According to the Sunday Times, there is also evidence that young vegan converts may be prone to developing eating disorders.
Many pro-anorexia websites promote veganism as a way of losing weight. which has caused some advocates, such as The Blonde Vegan blogger Jordan Younger, to abandon the diet.
For some, a vegan lifestyle is as important for the planet’s health as their own.
The 2014 documentary Cowspiracy argued that more than half of all greenhouse gas emissions could be traced to livestock and their by-products. The figures would “prompt fierce debate among academics”, The Independent reported at the time, and disagreement continues.
However, the UN holds livestock responsible for 14.5% of global greenhouse gas emissions, the same proportion produced by all the world’s cars, planes, boats and trains, says the BBC.
A vegan diet is also considered a more sustainable way of feeding people: research suggests a vegan can be fed for a year on a sixth of an acre of land, while a meat-eater needs 18 times as much. Theoretically, many more mouths could be fed if everybody switched to a plant-based diet.

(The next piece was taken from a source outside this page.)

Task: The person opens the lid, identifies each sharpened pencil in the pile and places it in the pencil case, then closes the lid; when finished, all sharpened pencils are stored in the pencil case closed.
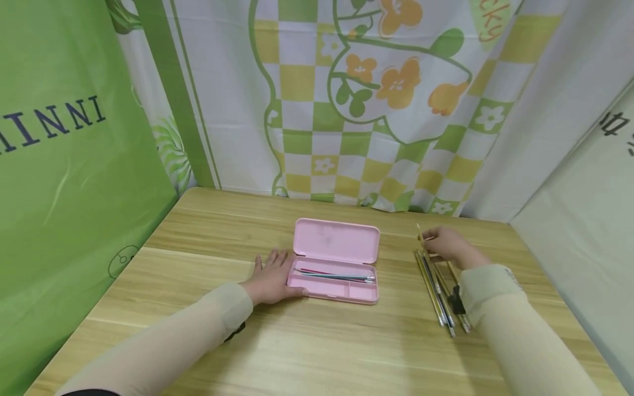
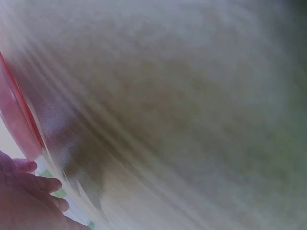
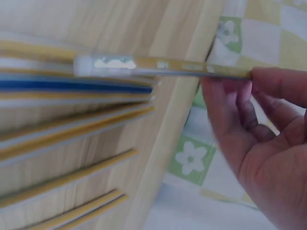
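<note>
My left hand (image 1: pixel 271 279) rests on the table at the left side of a pink pencil case (image 1: pixel 327 296), fingers spread and thumb along its front left corner. The case lies with its lid (image 1: pixel 337 242) folded back; a few pencils (image 1: pixel 327 274) lie in its long rear compartment. Over on the right, my right hand (image 1: pixel 448 246) pinches a yellow pencil (image 3: pixel 177 68) between thumb and fingers, its white eraser end showing in the right wrist view. Below that hand, several loose pencils (image 1: pixel 432 289), mostly yellow with a dark blue one (image 3: pixel 72 86), lie side by side on the table.
The wooden table (image 1: pixel 346 346) meets a patterned curtain (image 1: pixel 346 165) at its back edge. A green cloth (image 1: pixel 74 165) hangs at the left and a pale one (image 1: pixel 584 203) at the right. Two front compartments of the case are separated by a low divider (image 1: pixel 349 289).
</note>
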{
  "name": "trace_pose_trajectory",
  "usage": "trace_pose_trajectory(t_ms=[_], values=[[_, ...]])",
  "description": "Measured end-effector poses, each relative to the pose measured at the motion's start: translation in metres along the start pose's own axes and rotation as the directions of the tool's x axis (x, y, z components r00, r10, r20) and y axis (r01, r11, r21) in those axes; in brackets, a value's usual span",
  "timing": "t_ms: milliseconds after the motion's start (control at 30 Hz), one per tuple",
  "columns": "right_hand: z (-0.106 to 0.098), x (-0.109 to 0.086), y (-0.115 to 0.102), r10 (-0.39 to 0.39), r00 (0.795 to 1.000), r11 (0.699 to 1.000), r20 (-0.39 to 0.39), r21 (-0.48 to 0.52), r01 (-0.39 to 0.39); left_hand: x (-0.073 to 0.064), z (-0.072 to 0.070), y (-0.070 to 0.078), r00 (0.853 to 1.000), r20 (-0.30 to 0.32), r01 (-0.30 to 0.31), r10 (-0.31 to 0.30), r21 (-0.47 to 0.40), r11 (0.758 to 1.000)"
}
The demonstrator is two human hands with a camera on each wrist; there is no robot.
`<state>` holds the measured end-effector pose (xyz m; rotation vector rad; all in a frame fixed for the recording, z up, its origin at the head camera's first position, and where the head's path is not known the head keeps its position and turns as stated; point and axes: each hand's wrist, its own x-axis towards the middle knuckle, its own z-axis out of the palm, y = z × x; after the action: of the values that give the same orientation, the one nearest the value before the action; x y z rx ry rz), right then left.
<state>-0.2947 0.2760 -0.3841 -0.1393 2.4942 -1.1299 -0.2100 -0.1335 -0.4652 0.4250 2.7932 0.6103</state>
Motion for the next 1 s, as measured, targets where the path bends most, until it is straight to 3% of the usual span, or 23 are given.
trace_pose_trajectory(t_ms=[533,1000], values=[[0.03,0.01,-0.046,-0.089,0.996,0.962,0.03,0.262,0.078,0.0,0.0,0.0,1.0,-0.004,0.001,-0.001,0.009,1.0],[0.063,0.027,-0.078,-0.149,0.978,0.963,0.147,0.247,0.11,-0.002,-0.002,0.001,1.0,-0.009,-0.002,0.002,0.007,1.0]])
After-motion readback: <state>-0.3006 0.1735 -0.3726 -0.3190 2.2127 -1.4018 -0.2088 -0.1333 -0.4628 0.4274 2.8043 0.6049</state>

The solution, however, is not as simple as growing grain instead of rearing cattle. According to analysis carried out by the Guardian, some rangeland is only suitable for raising livestock and many poorer communities are dependant on the trade of animals.
Research published by online news site Quartz suggests eating “plant-based diets (with a little bit of meat on the side, at most)” results in the most efficient use of land.
Irrespective of claims about health and the environment, vegans often defend their diet on the grounds of animal welfare.
In 2017, the Advertising Standards Authority approved a Go Vegan World advert denouncing “humane milk” as a myth, The Independent reports.
The advert, which argues the separation of calves from their mothers causes the animals distress, reflects concern about practices in the dairy industry, says Peta, including premature death caused by over lactation and mastitis brought about by the injection of growth hormones.
For some vegans, rejecting milk and other animal products is a form of protest, with many of them considering the use of animals for human consumption morally objectionable.
Evolutionary biologist Steven Pinker believes this stance will become more widespread. “The trend of history is clear,” he told the Sunday Times. “One day in the future, people may well look back on the rearing of animals for slaughter as barbaric.”
However, other critics of the meat and dairy industries believe animal welfare concerns can be addressed by driving up standards, rather than eliminating animal-derived foods altogether.
“Our vision is for all farm animals to have a good life and be treated with compassion and respect,” says the RSPCA.